§ **WHAT YOU WILL DO**:
Copying exactly, give the lines in the material below from the one with "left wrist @" to the one with "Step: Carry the", ends included, and nothing besides.

§ **GIVEN ENTRIES**:
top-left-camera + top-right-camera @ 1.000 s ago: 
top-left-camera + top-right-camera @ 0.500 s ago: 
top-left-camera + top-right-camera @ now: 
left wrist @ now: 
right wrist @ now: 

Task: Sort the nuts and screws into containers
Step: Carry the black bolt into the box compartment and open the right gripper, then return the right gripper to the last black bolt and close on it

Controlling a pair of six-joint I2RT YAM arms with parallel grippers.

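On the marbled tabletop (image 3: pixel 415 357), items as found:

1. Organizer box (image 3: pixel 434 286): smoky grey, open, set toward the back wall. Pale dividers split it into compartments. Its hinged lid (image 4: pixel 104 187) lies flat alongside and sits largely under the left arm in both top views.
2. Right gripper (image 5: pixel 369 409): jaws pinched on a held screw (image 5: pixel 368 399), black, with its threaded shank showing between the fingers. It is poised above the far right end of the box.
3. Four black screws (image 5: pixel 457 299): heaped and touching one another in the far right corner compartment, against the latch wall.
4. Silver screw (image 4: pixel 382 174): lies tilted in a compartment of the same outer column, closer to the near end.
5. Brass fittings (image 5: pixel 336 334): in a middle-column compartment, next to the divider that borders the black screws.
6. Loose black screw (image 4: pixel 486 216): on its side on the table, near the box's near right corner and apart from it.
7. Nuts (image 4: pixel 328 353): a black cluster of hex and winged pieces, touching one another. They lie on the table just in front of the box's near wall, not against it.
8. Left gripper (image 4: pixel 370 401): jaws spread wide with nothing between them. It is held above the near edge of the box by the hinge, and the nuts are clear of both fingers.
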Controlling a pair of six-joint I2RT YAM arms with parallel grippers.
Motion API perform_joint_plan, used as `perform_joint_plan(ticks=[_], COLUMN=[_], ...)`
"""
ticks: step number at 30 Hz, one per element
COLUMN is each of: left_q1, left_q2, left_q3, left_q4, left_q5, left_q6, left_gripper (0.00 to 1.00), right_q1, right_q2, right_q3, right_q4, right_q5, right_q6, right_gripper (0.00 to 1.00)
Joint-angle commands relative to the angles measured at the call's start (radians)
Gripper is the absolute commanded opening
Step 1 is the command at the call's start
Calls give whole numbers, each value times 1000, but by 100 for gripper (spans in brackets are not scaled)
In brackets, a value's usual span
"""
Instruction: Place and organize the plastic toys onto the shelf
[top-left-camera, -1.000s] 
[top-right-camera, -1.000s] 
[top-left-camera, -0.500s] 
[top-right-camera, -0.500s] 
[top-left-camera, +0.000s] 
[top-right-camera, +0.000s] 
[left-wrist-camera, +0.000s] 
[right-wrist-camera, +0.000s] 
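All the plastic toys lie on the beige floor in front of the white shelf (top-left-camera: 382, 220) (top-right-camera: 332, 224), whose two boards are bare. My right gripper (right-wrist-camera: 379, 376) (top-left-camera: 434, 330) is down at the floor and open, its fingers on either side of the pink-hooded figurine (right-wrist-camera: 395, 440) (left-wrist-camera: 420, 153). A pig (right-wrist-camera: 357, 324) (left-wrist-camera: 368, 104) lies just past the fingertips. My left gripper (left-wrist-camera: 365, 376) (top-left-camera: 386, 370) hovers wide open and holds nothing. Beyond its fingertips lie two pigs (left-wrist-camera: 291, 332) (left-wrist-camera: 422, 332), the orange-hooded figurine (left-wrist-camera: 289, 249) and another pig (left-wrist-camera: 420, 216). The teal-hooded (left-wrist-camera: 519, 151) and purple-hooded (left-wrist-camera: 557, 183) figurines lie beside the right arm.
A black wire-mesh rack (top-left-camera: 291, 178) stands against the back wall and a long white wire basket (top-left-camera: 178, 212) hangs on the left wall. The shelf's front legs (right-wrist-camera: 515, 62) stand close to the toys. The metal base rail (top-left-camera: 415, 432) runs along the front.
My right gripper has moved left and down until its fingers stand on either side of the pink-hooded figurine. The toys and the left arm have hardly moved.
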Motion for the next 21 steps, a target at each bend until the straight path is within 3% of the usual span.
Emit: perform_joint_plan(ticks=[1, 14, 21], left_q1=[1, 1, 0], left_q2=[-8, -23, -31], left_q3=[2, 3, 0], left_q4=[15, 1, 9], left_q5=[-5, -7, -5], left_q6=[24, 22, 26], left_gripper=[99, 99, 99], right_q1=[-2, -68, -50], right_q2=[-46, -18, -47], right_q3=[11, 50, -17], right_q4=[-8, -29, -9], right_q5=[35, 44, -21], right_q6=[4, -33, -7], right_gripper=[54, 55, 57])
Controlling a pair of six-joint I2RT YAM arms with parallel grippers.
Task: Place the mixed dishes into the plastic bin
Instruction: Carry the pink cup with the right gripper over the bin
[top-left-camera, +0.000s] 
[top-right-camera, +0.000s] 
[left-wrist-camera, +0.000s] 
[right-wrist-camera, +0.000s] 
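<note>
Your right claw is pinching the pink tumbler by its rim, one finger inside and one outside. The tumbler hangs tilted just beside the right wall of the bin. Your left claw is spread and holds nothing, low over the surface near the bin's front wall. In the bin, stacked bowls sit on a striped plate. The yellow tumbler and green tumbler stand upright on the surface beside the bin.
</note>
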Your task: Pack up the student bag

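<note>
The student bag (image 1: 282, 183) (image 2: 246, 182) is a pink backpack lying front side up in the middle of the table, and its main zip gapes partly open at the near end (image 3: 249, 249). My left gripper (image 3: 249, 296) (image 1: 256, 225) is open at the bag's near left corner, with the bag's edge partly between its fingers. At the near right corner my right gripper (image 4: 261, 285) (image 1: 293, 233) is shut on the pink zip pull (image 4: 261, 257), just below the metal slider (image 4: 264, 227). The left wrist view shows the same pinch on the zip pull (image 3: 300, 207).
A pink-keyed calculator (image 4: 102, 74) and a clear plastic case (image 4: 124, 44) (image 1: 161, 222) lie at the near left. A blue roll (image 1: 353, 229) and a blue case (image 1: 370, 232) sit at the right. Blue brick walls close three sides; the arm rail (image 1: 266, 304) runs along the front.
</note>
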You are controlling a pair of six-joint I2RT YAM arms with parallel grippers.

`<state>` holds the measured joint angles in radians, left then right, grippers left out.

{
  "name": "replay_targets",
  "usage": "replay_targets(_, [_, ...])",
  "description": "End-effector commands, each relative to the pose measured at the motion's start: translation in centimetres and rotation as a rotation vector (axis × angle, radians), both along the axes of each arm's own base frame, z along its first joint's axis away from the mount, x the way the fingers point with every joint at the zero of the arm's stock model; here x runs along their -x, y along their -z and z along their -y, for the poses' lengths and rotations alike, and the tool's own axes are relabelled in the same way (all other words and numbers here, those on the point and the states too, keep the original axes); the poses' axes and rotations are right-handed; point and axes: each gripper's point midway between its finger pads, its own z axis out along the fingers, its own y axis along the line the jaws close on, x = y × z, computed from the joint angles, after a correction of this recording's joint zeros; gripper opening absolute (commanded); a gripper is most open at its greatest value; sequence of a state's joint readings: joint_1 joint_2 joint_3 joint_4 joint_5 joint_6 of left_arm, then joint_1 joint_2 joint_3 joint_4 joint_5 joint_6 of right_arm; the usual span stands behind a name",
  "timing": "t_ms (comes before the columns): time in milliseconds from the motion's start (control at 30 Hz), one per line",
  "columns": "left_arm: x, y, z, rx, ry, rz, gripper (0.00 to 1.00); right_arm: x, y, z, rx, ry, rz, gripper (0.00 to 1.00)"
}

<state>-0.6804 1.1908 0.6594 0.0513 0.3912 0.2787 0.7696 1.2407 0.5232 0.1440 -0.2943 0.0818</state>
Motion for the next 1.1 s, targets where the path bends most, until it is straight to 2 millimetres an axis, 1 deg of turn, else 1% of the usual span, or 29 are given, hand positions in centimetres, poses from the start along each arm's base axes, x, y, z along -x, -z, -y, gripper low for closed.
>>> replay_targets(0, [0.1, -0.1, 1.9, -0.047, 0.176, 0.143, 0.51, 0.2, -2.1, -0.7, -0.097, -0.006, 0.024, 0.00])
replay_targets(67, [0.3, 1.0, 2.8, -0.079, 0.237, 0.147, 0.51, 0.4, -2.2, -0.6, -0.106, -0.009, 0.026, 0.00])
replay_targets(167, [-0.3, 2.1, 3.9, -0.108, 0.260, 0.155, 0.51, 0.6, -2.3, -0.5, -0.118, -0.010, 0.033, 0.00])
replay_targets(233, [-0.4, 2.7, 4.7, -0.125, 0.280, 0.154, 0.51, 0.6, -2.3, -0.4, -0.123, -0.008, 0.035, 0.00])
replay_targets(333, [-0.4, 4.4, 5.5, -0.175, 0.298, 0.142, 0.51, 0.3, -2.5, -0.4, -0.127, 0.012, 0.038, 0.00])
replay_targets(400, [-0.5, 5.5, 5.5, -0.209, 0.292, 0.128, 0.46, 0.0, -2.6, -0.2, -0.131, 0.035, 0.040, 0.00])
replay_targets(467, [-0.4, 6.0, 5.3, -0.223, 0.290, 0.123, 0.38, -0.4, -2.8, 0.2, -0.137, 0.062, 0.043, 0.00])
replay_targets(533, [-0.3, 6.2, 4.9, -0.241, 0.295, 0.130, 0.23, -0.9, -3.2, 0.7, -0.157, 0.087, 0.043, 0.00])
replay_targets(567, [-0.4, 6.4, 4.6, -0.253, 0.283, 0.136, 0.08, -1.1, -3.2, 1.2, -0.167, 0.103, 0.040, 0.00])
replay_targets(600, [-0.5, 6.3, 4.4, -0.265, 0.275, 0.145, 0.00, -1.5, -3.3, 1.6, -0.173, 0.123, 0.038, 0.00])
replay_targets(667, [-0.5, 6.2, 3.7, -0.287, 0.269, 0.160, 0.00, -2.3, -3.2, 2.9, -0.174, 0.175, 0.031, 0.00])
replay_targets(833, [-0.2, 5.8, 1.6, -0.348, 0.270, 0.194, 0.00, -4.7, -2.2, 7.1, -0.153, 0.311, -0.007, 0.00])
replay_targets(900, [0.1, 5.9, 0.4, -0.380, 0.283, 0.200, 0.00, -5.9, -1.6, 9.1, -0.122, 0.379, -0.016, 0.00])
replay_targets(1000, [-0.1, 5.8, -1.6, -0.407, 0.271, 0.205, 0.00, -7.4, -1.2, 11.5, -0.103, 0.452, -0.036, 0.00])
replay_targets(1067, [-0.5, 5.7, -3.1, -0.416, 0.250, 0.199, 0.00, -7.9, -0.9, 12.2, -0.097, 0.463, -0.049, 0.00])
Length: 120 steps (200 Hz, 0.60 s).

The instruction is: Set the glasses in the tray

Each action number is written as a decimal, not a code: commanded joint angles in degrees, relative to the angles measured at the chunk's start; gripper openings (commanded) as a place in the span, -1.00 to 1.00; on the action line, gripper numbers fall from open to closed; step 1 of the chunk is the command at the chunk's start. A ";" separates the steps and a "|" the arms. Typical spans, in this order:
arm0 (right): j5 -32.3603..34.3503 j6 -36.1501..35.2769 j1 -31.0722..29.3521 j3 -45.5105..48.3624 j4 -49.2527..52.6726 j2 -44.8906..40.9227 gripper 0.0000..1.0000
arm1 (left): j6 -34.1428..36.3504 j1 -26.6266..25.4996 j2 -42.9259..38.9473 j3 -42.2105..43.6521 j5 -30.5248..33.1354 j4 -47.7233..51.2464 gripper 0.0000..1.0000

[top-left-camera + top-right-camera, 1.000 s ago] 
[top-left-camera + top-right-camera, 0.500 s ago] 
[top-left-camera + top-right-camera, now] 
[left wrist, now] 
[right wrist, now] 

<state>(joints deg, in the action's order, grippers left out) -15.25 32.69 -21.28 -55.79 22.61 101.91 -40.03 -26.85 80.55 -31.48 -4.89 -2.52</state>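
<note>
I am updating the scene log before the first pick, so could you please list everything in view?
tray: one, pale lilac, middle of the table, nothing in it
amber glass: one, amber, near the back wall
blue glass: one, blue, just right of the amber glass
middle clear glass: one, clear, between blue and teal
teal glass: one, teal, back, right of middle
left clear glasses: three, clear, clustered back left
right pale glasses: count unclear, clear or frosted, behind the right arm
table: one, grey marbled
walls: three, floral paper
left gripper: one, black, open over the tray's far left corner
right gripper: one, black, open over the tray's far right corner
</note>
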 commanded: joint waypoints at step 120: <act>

§ **RESPONSE FOR THIS EXERCISE**:
left wrist @ now: 
right wrist @ now: 

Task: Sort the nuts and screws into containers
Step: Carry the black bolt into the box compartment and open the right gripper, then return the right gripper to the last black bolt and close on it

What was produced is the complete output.